__Work to be completed__
Every line below that holds the string "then" should be copied.
*-*-*
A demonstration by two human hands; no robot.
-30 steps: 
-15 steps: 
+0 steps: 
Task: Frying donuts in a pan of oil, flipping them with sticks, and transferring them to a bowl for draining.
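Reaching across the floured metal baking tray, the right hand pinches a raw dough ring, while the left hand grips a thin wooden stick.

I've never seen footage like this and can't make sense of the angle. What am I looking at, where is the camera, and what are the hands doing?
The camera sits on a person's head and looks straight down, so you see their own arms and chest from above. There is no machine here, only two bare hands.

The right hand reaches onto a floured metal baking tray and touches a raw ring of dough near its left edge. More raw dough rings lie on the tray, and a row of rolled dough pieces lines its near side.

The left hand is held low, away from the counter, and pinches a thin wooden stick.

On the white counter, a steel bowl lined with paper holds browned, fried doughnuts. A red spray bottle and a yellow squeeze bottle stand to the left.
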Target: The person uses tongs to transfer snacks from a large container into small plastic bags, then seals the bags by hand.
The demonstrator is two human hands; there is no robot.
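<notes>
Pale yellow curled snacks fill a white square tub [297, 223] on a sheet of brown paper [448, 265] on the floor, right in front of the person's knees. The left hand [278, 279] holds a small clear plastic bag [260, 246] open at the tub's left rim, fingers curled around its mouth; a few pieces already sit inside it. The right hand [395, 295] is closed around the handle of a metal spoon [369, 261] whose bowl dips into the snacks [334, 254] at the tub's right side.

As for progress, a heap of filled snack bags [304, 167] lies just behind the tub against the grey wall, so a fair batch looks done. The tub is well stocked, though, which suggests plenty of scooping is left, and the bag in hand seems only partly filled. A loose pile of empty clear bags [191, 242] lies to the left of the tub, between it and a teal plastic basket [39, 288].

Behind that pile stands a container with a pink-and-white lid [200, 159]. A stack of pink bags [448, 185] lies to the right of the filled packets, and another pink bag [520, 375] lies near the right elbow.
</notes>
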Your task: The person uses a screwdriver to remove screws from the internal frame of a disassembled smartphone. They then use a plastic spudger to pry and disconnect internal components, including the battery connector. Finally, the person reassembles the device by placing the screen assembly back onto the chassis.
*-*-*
__Your response__
Target: The person uses tongs to transfer snacks from a large container into small plastic bags, then seals the bags by hand.
Your task: The person uses a screwdriver to remove screws from the internal frame of a disassembled smartphone. They then use a plastic spudger to pry and disconnect internal components, including the battery connector. Finally, the person reassembles the device by placing the screen assembly back onto the chassis.

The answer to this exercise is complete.